BEGIN

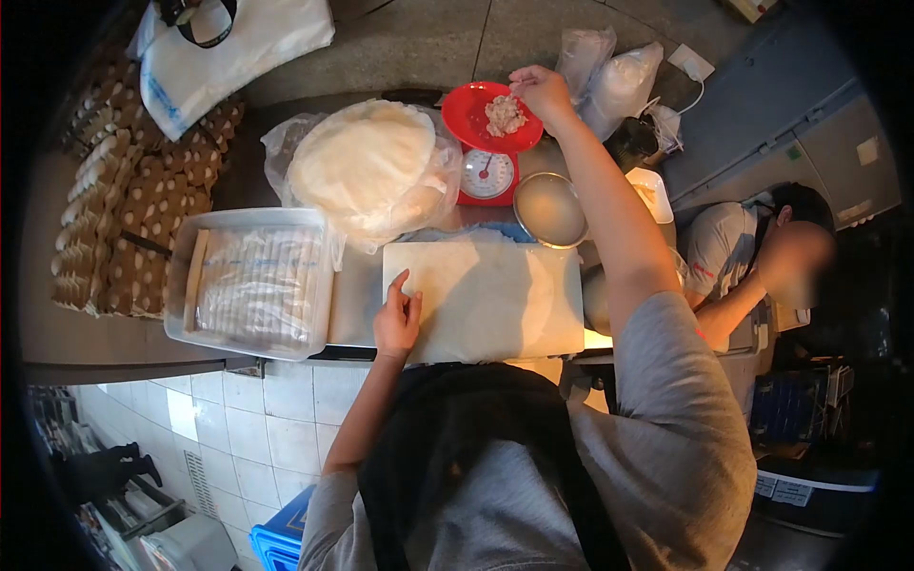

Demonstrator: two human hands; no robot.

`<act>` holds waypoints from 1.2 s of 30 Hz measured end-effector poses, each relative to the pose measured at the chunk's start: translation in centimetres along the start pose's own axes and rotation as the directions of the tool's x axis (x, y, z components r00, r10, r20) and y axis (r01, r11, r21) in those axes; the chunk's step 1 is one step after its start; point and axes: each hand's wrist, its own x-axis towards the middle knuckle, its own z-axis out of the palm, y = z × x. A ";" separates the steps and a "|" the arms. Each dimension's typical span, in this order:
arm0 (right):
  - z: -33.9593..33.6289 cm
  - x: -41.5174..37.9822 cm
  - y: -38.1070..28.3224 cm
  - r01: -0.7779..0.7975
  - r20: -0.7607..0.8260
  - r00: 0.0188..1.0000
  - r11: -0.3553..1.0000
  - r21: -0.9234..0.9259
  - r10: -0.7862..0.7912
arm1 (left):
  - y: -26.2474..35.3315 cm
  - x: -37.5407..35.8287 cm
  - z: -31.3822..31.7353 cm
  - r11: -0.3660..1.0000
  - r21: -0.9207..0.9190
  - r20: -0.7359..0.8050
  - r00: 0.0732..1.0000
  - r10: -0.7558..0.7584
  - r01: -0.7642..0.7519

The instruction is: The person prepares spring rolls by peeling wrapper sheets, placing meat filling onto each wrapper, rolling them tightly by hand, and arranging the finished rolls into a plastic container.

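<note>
My left hand point(397, 322) rests at the left edge of a white cutting board point(486, 295), its index finger stretched out and nothing in it. My right hand point(541, 93) reaches over the upper right rim of a red scale pan point(464, 114). Its fingers are bent together; whatever they may hold is hidden. In the pan lies a small mound of pale pink minced meat point(505, 116). The pan sits on a red kitchen scale point(488, 178) with a white dial. Right of the scale stands a round metal bowl point(550, 209) of cloudy liquid.
A stack of thin round wrappers point(367, 157) lies on plastic left of the scale. Beside the board is a plastic tub point(176, 305) of wrapped rolls. Egg trays point(143, 219) stand far left. At right, a co-worker point(733, 252) bends close. Plastic bags point(619, 90) lie behind.
</note>
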 end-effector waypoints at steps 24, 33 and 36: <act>-0.2 -12.7 -3.8 -0.177 0.543 0.840 0.951 0.254 0.011 | -1.8 -0.1 0.7 0.977 -0.214 -0.025 1.000 -0.016 0.011; 0.8 -31.2 6.4 0.319 0.381 0.874 0.947 0.020 -0.303 | 5.7 2.5 2.4 0.870 -0.145 0.250 0.833 0.494 -0.472; 1.2 -33.0 8.1 0.437 0.301 0.870 0.893 -0.107 -0.390 | 4.1 2.7 5.4 0.845 -0.233 0.338 0.775 0.534 -0.481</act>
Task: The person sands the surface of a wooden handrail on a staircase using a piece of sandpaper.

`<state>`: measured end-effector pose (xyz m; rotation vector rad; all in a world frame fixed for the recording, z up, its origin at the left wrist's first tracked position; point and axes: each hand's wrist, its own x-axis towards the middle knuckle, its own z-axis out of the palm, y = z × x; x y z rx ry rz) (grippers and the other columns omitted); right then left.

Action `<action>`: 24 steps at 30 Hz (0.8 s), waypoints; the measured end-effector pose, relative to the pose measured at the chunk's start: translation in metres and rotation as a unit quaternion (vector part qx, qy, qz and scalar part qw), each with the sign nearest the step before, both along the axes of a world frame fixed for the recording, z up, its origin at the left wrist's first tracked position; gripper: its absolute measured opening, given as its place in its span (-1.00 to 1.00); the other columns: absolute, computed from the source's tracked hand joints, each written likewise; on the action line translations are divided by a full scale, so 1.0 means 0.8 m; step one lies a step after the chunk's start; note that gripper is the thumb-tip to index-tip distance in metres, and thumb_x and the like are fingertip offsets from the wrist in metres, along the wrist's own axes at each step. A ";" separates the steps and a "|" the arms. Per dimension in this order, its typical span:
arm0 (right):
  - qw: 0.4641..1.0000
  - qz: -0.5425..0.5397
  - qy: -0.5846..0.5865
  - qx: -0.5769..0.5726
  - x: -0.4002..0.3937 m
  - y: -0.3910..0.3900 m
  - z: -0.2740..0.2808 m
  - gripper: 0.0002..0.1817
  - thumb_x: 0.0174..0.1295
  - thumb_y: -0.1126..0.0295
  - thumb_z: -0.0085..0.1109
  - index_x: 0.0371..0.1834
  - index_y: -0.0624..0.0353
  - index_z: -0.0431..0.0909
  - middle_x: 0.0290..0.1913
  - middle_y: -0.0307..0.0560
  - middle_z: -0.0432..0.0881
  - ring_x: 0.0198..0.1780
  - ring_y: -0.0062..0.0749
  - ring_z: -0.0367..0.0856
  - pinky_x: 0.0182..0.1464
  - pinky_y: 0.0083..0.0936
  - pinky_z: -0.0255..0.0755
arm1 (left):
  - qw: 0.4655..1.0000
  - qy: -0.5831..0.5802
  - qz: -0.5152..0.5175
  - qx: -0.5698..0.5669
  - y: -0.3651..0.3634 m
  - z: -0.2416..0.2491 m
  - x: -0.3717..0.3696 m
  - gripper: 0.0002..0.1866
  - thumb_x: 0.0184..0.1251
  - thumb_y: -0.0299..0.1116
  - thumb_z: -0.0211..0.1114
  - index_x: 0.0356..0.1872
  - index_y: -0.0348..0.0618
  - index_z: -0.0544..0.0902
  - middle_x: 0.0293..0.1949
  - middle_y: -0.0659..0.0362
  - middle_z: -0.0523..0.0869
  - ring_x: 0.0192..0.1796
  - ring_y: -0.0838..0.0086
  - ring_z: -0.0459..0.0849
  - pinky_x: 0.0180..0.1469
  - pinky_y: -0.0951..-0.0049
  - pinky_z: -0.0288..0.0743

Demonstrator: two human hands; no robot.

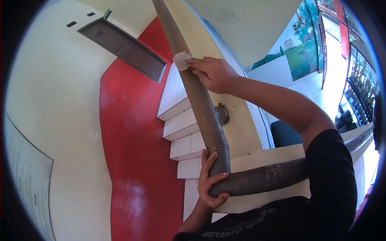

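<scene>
My right hand (215, 74) pinches a small pale, paper-like piece (182, 61) and holds it against the upper stretch of a long brown pipe rail (197, 98). The underside of the piece is hidden. Lower down, my left hand (210, 182) is wrapped round the rail at its bend, where a second brown pipe section (267, 176) runs off to the right. Pale scuffed marks show near the joints. A short bracket (222, 114) joins the rail to the cream wall through a rough dark hole.
White tiled steps (181, 122) run beside the rail. Beyond them stands a red and cream wall (132, 152) with a brown door (124, 46). A printed poster (30, 180) hangs at the left. A painted mural (303, 52) and a dark seat-like object (285, 134) are at the right.
</scene>
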<state>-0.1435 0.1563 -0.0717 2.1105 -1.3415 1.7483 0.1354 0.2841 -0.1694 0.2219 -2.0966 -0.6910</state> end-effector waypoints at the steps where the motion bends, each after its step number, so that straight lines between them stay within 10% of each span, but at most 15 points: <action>1: 0.996 -0.003 -0.039 0.082 0.000 0.010 0.013 -0.73 0.38 0.49 0.18 0.11 0.21 0.66 0.26 0.02 0.67 0.43 -0.19 0.51 0.46 -0.17 0.40 | 1.000 0.002 -0.004 -0.006 -0.004 0.001 -0.001 -0.48 0.21 0.06 0.46 0.03 -0.12 0.75 0.46 -0.41 0.34 0.62 -0.42 -0.05 0.57 -0.33 -0.31; 4: 0.949 0.115 0.196 -0.217 0.006 0.021 -0.036 -0.73 0.35 0.53 0.19 0.09 0.23 0.66 0.25 0.02 0.67 0.39 -0.16 0.56 0.49 -0.01 0.35 | 1.000 0.005 0.005 0.007 0.000 -0.001 0.000 -0.49 0.19 0.03 0.47 0.03 -0.12 0.75 0.47 -0.41 0.34 0.63 -0.42 -0.06 0.57 -0.34 -0.30; 15: 0.941 0.029 0.254 -0.219 -0.025 0.045 -0.091 -0.59 -0.04 0.57 0.34 -0.03 0.16 0.73 0.27 0.04 0.68 0.32 -0.12 0.65 0.43 0.11 0.41 | 1.000 0.011 0.002 0.007 0.003 -0.003 0.000 -0.49 0.18 0.03 0.47 0.01 -0.15 0.76 0.45 -0.41 0.37 0.62 -0.44 -0.03 0.56 -0.34 -0.27; 24: 0.954 0.044 0.180 -0.234 -0.011 0.035 -0.083 -0.60 0.11 0.51 0.34 0.07 0.23 0.66 0.30 0.04 0.64 0.34 -0.17 0.61 0.45 -0.03 0.43 | 1.000 0.010 0.002 0.011 0.000 0.000 0.000 -0.52 0.22 0.05 0.45 -0.02 -0.12 0.76 0.46 -0.38 0.37 0.62 -0.43 -0.06 0.56 -0.36 -0.23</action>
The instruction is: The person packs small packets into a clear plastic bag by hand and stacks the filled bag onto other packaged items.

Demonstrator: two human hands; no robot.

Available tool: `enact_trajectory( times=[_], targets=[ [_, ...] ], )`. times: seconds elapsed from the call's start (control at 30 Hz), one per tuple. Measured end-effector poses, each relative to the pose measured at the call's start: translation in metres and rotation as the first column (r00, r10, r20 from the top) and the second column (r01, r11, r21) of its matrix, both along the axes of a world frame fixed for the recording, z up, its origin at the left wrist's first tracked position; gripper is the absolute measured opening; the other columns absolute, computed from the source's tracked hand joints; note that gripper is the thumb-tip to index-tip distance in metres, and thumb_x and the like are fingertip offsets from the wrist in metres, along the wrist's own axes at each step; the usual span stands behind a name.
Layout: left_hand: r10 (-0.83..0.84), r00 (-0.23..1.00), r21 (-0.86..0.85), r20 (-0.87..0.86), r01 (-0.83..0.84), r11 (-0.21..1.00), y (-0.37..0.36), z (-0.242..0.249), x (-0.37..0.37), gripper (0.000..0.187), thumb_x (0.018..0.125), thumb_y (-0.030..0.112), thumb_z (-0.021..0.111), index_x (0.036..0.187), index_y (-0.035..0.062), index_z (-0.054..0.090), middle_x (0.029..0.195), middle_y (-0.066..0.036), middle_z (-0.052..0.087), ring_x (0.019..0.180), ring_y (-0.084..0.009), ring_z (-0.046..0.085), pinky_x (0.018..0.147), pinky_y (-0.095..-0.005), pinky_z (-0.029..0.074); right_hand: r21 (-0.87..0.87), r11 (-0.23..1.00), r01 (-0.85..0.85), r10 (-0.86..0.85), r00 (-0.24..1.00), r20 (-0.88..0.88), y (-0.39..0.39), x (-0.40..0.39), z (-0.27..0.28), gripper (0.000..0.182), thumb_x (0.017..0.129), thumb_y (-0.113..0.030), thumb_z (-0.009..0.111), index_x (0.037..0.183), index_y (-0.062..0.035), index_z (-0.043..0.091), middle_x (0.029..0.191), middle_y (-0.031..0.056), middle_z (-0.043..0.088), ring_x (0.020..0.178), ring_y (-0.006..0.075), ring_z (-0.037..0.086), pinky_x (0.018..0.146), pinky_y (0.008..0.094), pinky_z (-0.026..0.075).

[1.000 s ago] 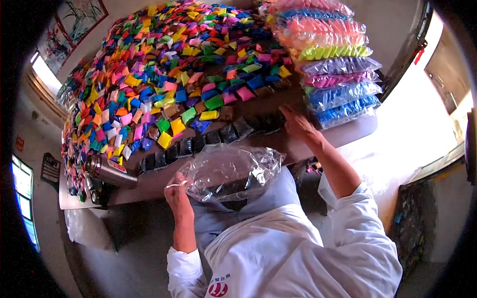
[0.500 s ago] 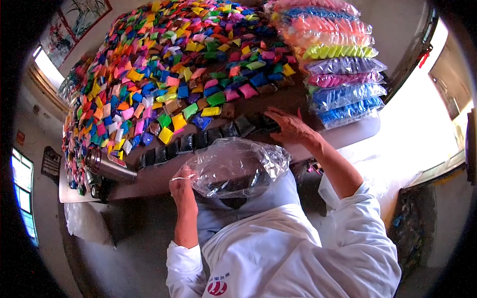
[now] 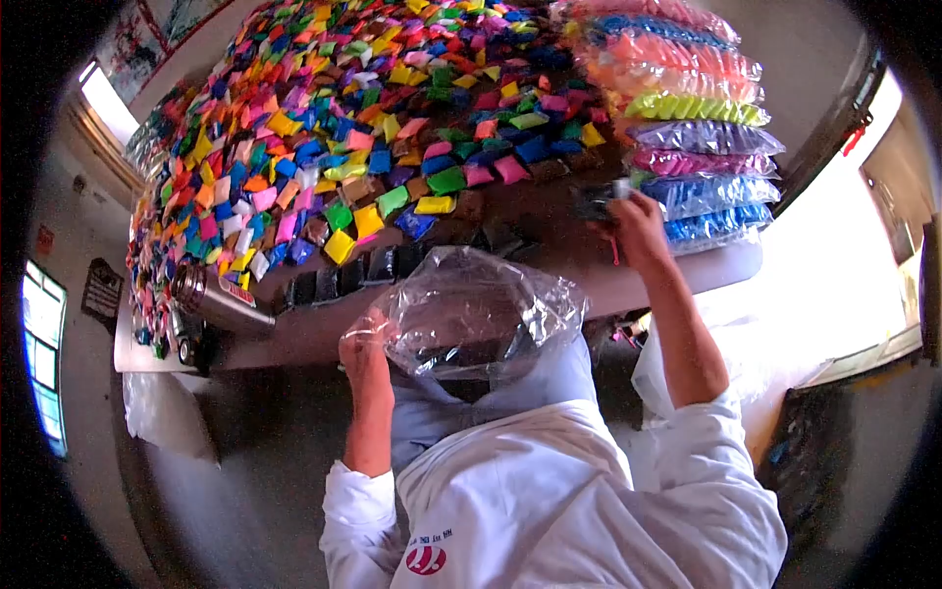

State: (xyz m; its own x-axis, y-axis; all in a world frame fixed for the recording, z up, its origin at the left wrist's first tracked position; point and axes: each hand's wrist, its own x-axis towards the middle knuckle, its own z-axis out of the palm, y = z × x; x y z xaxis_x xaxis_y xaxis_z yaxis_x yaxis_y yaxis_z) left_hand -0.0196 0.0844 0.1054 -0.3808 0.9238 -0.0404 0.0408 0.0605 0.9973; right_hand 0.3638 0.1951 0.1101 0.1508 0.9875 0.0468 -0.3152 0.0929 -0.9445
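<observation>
My left hand (image 3: 367,339) is closed on the edge of a large clear plastic bag (image 3: 481,314), which hangs over my lap with its mouth spread. Dark packets show low inside the bag. Over the table's right part, my right hand (image 3: 638,228) is closed round a small black packet (image 3: 595,202), close to the stacked clear bags. A row of black packets (image 3: 355,273) lies along the table's front edge, partly behind the bag.
A wide heap of small colourful packets (image 3: 324,147) covers much of the table (image 3: 706,267). Filled clear bags (image 3: 702,167) are lined up at the right. A steel flask (image 3: 221,297) lies at the front left, beside a small dark wheeled object (image 3: 188,346).
My right hand has moved right and up from the row's right end and now holds a black packet. The row is shorter at its right end. My left hand keeps holding the bag.
</observation>
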Motion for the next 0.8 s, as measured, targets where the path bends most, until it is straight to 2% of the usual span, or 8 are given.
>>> enact_trajectory(
  times=[0.07,0.13,0.23,0.27,0.37,0.5,0.53,0.8],
  targets=[
    [0.022,1.0,-0.002,0.001,-0.022,1.0,0.003,-0.007,0.001,0.036,0.088,0.033,0.059,0.087,-0.0031,0.064,0.079,-0.006,0.062,0.074,-0.0138,0.057,0.068,-0.0284,0.044,0.111,0.986,-0.121,0.131,0.988,-0.087,-0.054,0.0,0.045,0.039,0.08,-0.017,0.058,0.111,0.006,0.055,0.085,0.008,0.061,0.067,0.0164,0.061,0.057,0.0279,0.054],
    [0.042,0.999,-0.011,0.025,-0.042,0.999,0.003,0.004,0.01,0.038,0.089,0.033,0.057,0.084,-0.0041,0.064,0.078,-0.008,0.064,0.073,-0.0134,0.057,0.067,-0.0286,0.044,0.259,0.95,-0.174,0.182,0.983,-0.006,-0.089,0.002,0.056,0.052,0.069,-0.027,0.062,0.109,0.0058,0.058,0.093,0.0139,0.065,0.077,0.0203,0.065,0.07,0.0339,0.055],
    [-0.059,0.995,0.028,-0.078,0.061,0.998,-0.001,0.016,0.02,0.038,0.089,0.032,0.056,0.082,-0.0041,0.064,0.076,-0.008,0.064,0.071,-0.0131,0.057,0.065,-0.0283,0.043,0.304,0.78,-0.548,0.473,0.833,0.287,-0.14,-0.011,0.065,0.051,0.065,-0.016,0.065,0.11,0.0073,0.058,0.103,0.0166,0.065,0.095,0.0233,0.064,0.085,0.0343,0.05],
    [-0.079,0.993,0.031,-0.088,0.082,0.996,-0.001,0.015,0.021,0.036,0.09,0.03,0.055,0.08,-0.0034,0.063,0.074,-0.006,0.062,0.071,-0.0125,0.057,0.064,-0.028,0.043,0.25,0.837,-0.486,0.428,0.868,0.252,-0.159,-0.044,0.081,0.05,0.065,-0.019,0.071,0.103,0.0109,0.059,0.093,0.0199,0.065,0.083,0.0249,0.065,0.078,0.0334,0.051],
    [-0.091,0.988,0.07,-0.122,0.1,0.993,0.003,0.005,0.021,0.035,0.091,0.029,0.054,0.078,-0.0024,0.062,0.074,-0.006,0.062,0.07,-0.0127,0.057,0.064,-0.0279,0.043,0.185,0.856,-0.483,0.242,0.69,0.682,-0.159,-0.092,0.088,0.041,0.071,-0.005,0.062,0.111,0.0056,0.057,0.082,0.0106,0.066,0.066,0.0163,0.061,0.061,0.0272,0.047],
    [-0.041,0.999,0.05,-0.013,0.041,0.998,0.004,-0.004,0.018,0.037,0.092,0.031,0.053,0.081,-0.0026,0.064,0.075,-0.011,0.064,0.07,-0.0174,0.059,0.067,-0.0314,0.045,0.356,0.879,-0.317,-0.114,0.584,0.804,-0.133,-0.139,0.059,0.036,0.072,-0.013,0.064,0.104,0.0033,0.057,0.073,0.0188,0.062,0.062,0.0305,0.062,0.058,0.0376,0.048],
    [0.075,0.978,0.017,-0.197,-0.073,0.997,0.008,-0.013,0.019,0.04,0.091,0.034,0.053,0.086,-0.0036,0.065,0.076,-0.013,0.065,0.072,-0.0226,0.06,0.07,-0.0343,0.045,0.349,0.891,-0.291,-0.177,0.485,0.856,-0.128,-0.148,0.055,0.033,0.073,-0.017,0.065,0.099,0.0022,0.057,0.071,0.0218,0.061,0.063,0.0361,0.062,0.058,0.0419,0.049],
    [0.102,0.984,0.156,-0.147,-0.078,0.985,0.013,-0.021,0.036,0.043,0.091,0.036,0.05,0.089,-0.0043,0.065,0.08,-0.018,0.064,0.078,-0.0272,0.061,0.075,-0.0383,0.046,0.197,0.909,-0.368,-0.083,0.304,0.949,-0.081,-0.185,0.008,0.028,0.075,-0.028,0.065,0.079,-0.002,0.055,0.066,0.0219,0.059,0.063,0.0422,0.059,0.058,0.0492,0.046]
  ],
)
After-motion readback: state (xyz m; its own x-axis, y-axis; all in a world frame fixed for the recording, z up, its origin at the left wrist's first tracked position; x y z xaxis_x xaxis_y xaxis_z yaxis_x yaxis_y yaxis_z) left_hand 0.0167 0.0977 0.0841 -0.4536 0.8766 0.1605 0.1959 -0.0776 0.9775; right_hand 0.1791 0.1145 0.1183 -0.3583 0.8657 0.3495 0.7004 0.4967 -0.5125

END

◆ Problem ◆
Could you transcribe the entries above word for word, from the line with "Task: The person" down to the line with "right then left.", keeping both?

◆ Task response ◆
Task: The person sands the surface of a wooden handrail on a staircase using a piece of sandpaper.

`<state>`: measured end-effector pose (xyz m; rotation vector rad; all in a world frame fixed for the recording, z up, its origin at the left wrist's first tracked position; point and axes: each hand's wrist, its own x-axis towards the middle knuckle, its own z-axis out of the palm, y = z × x; x y z rx ry rz) (grippers and the other columns omitted); right then left.

This is the complete answer to the exercise.